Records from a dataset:
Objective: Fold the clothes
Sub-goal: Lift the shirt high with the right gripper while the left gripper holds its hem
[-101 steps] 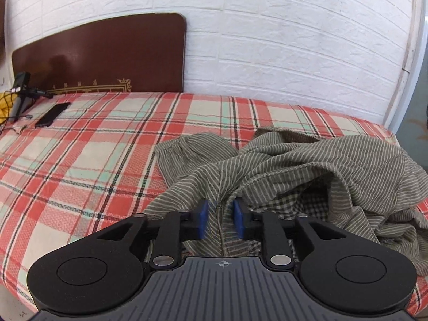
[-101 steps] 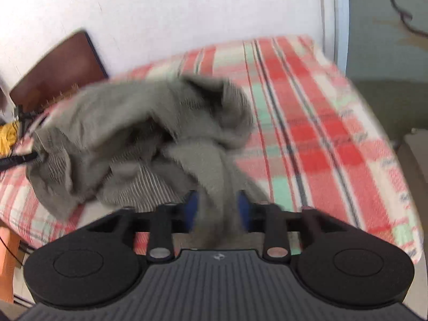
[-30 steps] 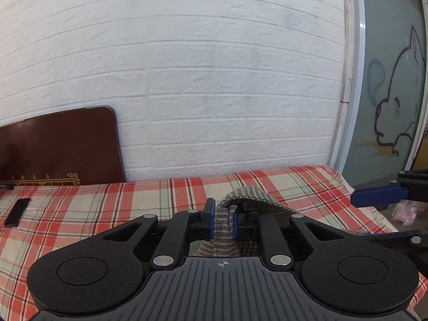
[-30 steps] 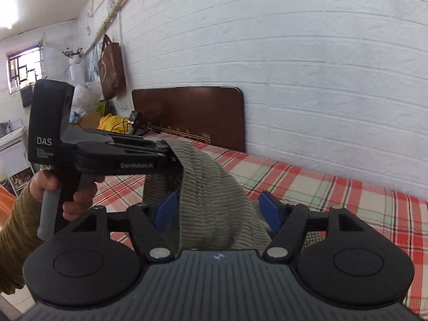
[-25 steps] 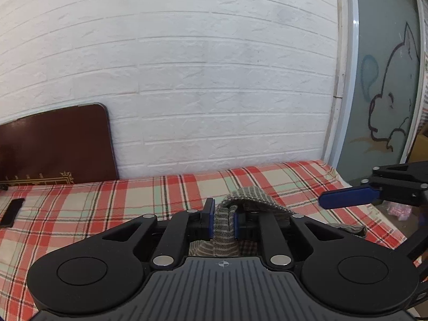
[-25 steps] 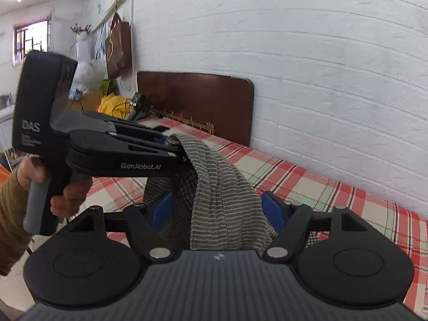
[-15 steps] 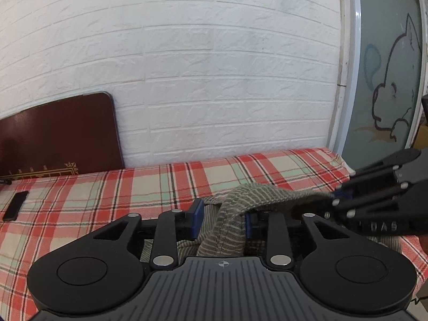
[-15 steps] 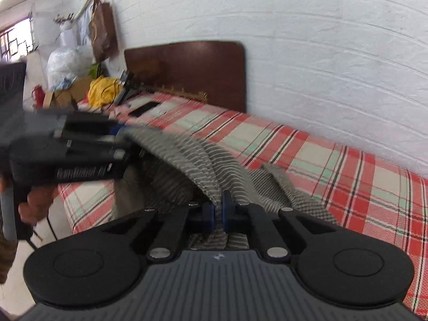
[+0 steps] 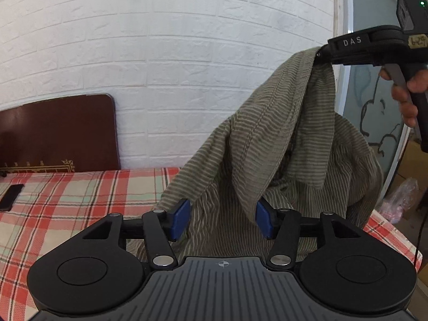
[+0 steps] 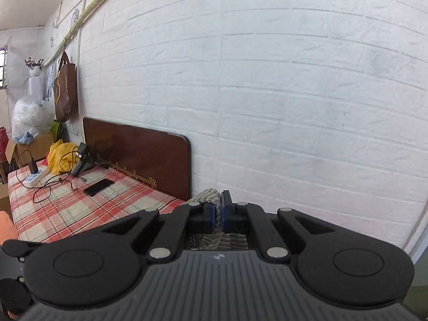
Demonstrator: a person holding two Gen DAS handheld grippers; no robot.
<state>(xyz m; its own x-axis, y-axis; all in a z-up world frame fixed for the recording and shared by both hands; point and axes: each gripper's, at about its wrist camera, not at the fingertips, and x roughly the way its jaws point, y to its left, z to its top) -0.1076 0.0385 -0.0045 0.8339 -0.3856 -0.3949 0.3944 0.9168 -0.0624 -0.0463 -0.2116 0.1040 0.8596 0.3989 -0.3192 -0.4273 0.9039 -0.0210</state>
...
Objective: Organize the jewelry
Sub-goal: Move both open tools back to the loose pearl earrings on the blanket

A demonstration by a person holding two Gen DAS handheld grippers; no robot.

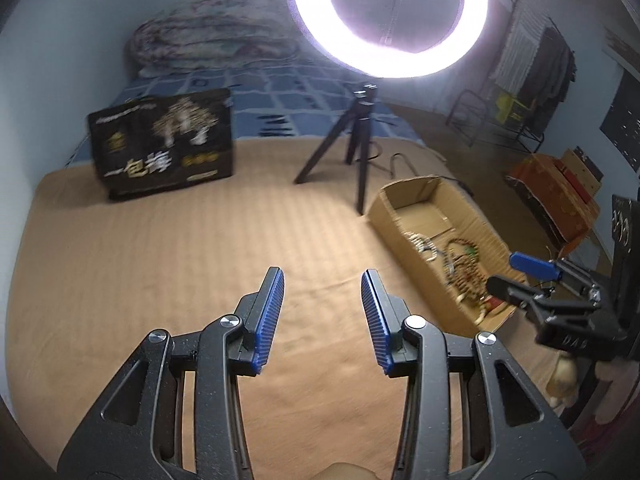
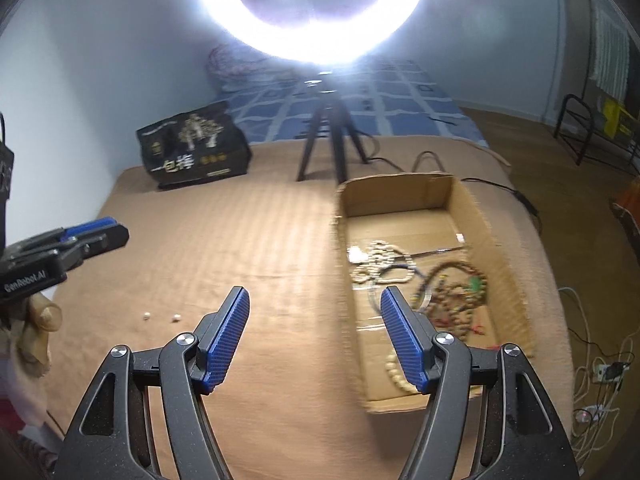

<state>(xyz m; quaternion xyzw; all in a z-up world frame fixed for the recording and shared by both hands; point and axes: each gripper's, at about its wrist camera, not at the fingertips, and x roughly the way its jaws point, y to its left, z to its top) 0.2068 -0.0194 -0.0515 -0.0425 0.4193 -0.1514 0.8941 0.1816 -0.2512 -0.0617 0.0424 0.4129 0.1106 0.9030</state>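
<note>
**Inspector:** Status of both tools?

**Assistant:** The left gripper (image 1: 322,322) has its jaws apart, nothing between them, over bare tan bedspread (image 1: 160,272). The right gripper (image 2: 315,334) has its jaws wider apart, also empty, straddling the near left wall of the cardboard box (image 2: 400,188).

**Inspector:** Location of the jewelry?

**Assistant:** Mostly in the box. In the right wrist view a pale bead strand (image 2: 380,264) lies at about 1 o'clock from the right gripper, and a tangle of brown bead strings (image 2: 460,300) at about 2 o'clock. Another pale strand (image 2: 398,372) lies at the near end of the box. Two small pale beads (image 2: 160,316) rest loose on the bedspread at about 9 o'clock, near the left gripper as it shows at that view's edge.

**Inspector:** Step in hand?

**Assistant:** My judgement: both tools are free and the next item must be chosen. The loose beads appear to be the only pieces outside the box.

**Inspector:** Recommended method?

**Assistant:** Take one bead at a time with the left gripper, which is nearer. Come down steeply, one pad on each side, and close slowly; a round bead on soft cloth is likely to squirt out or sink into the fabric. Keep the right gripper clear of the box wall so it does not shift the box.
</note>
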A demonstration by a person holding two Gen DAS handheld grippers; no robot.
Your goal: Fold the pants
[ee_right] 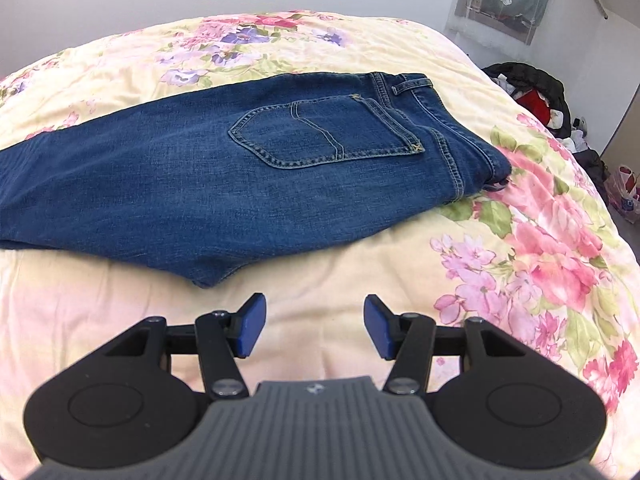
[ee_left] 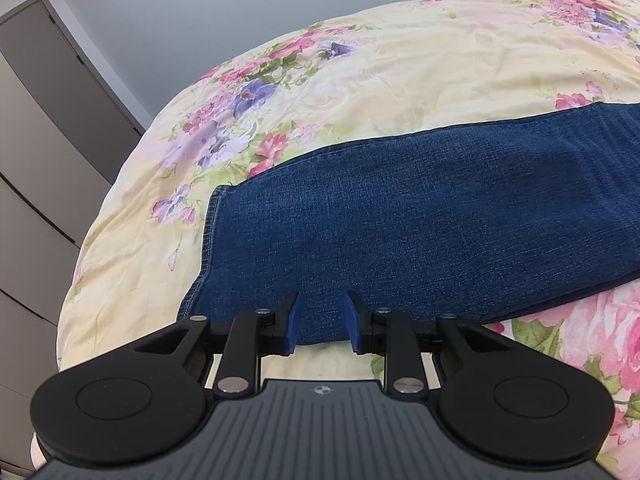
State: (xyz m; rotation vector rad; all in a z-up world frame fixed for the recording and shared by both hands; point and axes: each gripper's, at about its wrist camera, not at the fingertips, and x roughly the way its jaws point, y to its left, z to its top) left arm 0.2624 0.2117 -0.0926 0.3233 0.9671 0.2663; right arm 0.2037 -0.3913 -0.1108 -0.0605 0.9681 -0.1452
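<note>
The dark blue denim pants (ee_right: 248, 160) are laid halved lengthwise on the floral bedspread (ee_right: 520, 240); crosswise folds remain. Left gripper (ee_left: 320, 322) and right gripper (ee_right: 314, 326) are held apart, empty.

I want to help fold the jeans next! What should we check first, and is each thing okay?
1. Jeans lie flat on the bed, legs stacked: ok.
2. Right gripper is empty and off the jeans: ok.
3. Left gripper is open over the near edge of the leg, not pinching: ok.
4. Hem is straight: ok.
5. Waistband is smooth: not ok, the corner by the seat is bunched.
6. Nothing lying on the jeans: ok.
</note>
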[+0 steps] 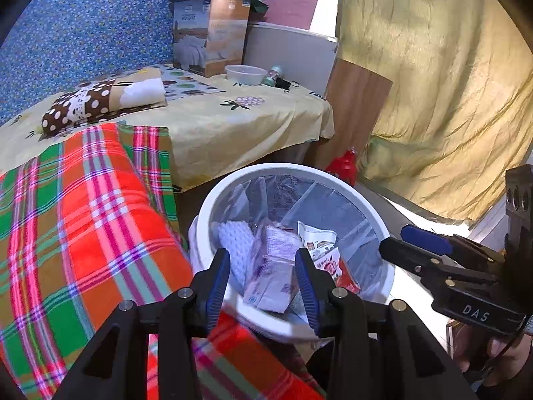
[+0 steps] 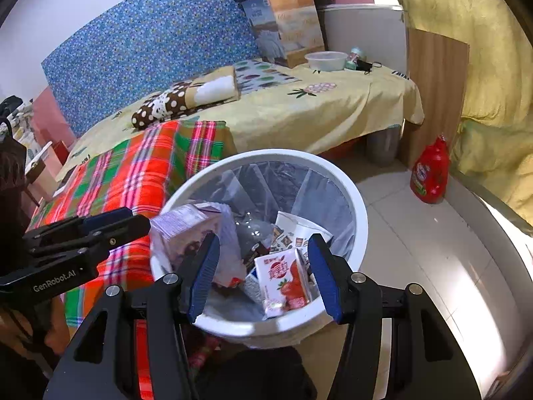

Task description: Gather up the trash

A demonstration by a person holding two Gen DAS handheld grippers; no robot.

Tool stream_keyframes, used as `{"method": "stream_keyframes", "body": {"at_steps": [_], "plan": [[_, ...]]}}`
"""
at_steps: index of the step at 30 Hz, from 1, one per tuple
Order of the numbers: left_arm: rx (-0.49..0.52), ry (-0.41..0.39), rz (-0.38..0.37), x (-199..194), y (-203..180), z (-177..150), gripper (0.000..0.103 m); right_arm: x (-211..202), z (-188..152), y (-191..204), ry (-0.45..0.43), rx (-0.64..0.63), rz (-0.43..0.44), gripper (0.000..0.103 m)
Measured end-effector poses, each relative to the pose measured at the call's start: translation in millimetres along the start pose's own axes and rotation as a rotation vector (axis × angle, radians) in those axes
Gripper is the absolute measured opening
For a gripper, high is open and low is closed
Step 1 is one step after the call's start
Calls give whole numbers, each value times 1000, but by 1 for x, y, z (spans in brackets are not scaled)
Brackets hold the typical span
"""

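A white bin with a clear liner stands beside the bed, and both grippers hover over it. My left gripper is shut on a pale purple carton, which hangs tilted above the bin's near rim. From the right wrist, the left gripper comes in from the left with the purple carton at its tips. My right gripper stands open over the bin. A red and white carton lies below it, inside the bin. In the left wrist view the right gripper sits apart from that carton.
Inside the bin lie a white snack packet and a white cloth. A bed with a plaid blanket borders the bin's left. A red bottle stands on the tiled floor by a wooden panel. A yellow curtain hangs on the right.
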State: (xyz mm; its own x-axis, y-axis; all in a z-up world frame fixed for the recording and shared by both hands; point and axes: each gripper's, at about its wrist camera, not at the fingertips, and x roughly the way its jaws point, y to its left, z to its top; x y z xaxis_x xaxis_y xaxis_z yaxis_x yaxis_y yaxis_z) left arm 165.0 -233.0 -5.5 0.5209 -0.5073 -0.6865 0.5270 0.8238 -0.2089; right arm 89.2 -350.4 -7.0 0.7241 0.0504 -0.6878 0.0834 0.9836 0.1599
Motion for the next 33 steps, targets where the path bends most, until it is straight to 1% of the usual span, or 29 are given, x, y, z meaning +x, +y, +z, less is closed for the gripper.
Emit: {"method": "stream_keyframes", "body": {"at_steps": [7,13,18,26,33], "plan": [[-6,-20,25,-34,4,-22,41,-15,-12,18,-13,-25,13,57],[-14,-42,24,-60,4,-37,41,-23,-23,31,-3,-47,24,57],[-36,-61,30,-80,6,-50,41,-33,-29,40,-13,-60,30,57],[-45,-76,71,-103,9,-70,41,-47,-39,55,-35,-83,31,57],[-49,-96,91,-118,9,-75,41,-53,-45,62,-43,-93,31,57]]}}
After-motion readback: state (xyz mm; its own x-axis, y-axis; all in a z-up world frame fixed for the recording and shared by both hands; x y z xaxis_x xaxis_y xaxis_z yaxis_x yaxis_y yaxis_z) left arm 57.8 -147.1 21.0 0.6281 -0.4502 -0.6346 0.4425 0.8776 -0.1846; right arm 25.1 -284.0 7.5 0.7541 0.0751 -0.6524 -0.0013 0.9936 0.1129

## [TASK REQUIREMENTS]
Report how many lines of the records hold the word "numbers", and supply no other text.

## [SOLUTION TO THE EXERCISE]
2